Go through the data below. List every line that holds the word "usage".

---------- Material provided

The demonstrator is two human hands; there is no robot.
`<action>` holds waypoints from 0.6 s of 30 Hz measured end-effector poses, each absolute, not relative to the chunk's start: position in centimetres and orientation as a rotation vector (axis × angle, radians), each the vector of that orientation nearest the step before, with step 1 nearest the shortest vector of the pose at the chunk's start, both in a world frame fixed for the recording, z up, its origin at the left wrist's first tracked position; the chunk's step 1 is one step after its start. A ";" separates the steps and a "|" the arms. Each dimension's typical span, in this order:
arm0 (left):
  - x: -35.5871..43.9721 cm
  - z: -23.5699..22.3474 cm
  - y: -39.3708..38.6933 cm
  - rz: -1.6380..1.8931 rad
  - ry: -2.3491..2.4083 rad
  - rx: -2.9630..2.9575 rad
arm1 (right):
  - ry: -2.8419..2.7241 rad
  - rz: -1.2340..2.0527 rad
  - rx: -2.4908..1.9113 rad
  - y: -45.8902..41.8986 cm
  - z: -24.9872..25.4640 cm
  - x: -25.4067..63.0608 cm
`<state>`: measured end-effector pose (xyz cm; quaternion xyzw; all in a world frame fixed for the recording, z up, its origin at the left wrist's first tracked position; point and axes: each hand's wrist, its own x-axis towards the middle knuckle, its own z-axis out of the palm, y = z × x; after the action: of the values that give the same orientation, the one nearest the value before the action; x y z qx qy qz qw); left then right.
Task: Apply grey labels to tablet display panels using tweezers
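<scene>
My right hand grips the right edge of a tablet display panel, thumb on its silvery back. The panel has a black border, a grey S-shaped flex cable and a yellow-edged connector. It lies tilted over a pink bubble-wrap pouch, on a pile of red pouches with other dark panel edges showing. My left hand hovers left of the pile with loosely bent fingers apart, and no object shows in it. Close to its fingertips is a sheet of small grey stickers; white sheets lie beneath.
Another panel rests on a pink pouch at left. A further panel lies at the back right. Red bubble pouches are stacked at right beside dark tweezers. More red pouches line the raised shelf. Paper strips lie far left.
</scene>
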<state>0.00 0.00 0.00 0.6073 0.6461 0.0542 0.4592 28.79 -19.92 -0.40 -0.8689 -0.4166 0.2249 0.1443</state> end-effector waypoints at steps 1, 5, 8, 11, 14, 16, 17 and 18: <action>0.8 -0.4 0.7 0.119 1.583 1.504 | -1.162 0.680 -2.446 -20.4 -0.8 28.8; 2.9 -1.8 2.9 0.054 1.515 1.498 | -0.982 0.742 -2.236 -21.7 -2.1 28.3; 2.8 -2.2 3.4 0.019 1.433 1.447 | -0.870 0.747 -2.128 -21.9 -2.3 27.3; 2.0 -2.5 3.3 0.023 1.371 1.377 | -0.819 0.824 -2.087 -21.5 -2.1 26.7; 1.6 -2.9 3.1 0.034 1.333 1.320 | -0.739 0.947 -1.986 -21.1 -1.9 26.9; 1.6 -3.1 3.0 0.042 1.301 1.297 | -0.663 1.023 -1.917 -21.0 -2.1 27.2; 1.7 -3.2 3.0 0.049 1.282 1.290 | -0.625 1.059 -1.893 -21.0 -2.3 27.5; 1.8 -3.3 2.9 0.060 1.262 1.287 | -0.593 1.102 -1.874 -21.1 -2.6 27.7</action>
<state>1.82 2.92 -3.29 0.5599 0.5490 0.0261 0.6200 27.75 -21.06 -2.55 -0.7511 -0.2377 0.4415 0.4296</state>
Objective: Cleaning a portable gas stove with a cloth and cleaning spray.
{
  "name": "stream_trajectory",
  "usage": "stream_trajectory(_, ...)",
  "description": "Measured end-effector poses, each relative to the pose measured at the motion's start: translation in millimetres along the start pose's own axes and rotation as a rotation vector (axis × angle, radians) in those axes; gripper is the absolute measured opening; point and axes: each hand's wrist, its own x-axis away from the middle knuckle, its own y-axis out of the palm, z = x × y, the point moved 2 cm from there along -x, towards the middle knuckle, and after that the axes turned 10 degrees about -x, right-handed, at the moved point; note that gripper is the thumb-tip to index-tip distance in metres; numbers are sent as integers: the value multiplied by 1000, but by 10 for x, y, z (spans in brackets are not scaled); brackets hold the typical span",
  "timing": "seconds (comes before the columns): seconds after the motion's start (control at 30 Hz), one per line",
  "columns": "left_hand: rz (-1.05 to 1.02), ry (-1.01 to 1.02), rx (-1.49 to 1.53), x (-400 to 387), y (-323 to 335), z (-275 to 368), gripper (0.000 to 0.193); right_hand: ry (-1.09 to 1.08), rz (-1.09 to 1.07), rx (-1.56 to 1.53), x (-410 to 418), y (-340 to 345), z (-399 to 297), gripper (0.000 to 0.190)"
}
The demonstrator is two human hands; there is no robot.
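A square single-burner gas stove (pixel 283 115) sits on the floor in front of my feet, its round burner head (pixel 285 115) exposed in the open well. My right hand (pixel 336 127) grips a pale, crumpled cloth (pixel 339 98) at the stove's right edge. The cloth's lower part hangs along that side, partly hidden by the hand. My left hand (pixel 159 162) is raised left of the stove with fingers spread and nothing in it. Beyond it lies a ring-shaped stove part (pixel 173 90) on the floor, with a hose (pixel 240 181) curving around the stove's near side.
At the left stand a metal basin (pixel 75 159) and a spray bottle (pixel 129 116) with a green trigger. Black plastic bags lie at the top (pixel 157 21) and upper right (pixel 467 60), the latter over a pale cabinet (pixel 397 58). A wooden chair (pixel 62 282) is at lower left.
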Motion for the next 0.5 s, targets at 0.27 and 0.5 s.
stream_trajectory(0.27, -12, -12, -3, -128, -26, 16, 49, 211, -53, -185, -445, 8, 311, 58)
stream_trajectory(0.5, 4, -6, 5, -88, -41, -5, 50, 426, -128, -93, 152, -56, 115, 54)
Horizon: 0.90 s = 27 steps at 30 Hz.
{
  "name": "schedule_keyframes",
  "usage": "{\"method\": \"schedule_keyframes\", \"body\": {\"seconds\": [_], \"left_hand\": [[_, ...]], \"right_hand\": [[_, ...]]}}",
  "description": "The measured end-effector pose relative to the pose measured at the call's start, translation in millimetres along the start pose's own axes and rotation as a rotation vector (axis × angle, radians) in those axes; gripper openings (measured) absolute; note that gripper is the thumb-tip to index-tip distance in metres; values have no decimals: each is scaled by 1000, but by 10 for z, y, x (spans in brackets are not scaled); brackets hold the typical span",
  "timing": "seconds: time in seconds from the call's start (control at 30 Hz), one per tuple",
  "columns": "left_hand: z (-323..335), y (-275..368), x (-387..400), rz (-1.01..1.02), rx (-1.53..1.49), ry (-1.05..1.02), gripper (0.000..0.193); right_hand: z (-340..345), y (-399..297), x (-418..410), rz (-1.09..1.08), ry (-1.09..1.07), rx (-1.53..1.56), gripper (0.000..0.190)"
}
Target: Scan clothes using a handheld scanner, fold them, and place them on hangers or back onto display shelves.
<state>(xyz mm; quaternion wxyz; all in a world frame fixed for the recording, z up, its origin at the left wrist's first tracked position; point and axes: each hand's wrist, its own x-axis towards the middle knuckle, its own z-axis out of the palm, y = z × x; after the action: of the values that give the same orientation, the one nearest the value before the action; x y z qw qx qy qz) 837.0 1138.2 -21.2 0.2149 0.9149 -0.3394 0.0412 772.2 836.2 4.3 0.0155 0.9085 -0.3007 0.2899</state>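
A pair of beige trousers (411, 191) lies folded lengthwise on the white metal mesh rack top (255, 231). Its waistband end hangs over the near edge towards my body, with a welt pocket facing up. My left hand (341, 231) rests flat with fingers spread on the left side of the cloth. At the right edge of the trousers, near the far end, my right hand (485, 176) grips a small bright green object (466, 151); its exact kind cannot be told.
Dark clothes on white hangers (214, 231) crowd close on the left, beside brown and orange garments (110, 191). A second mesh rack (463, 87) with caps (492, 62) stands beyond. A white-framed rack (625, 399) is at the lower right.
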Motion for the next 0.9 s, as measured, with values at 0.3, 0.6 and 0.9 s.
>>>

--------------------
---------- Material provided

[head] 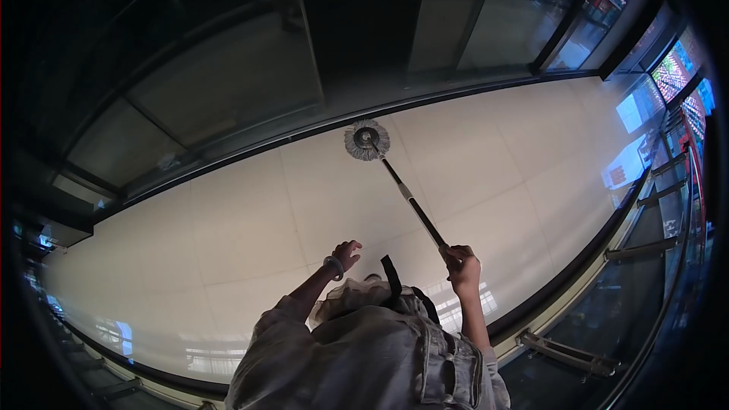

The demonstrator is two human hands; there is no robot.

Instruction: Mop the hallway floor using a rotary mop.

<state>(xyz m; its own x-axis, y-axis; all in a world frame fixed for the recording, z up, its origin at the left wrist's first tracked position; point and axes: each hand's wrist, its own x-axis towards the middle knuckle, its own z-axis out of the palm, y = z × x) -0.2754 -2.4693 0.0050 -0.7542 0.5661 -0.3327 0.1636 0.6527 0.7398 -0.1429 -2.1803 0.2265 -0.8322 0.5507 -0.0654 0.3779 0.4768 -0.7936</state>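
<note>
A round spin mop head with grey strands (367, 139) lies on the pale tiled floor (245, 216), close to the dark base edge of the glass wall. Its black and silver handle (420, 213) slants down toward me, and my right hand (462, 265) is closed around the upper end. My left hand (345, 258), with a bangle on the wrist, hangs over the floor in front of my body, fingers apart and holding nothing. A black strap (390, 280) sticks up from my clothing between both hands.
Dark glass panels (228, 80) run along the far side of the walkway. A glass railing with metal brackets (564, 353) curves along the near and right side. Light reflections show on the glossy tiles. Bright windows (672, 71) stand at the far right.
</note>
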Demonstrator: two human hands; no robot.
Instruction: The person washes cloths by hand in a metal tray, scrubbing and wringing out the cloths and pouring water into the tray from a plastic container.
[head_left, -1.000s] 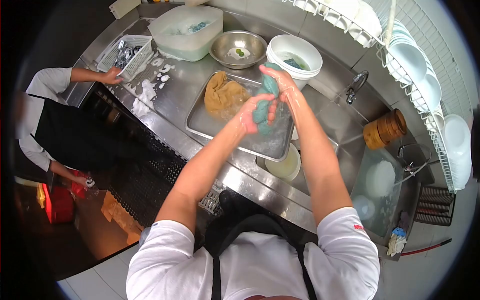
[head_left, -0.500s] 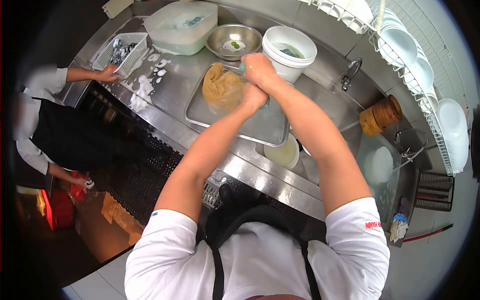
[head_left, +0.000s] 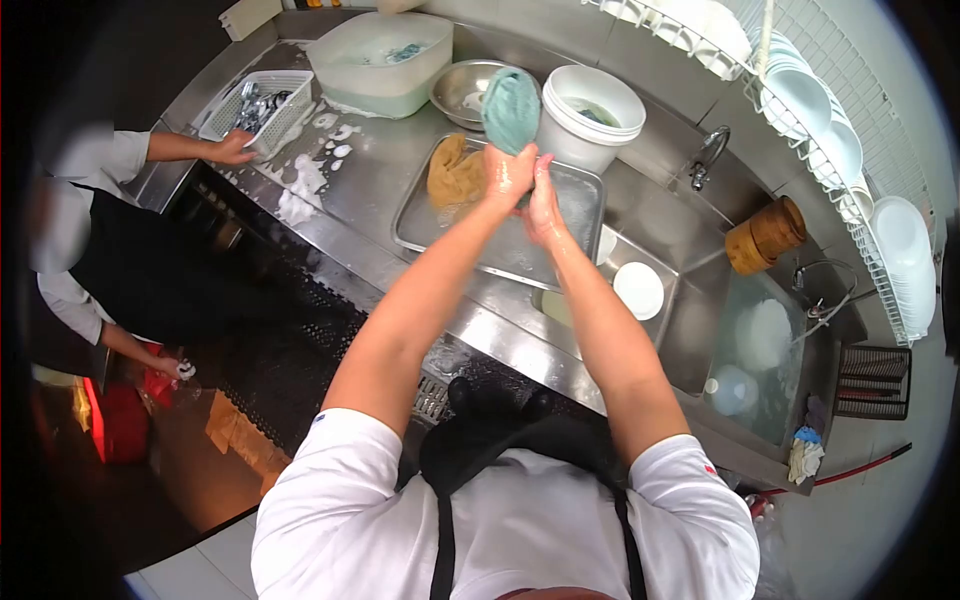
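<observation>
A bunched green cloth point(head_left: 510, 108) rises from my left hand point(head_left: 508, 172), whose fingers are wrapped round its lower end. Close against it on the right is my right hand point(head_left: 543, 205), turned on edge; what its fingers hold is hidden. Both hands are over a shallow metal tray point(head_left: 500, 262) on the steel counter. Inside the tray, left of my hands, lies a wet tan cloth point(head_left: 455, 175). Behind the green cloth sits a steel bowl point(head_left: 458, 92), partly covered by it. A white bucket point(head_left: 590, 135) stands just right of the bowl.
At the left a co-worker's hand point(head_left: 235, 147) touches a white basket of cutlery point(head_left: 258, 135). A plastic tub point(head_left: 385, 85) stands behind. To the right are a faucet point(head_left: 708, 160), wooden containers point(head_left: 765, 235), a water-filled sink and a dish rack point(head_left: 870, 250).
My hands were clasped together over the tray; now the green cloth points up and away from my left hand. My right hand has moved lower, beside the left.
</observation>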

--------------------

▶ _Result below_
  "usage": "stream_trajectory(_, ...)",
  "usage": "{\"method\": \"schedule_keyframes\", \"body\": {\"seconds\": [_], \"left_hand\": [[_, ...]], \"right_hand\": [[_, ...]]}}",

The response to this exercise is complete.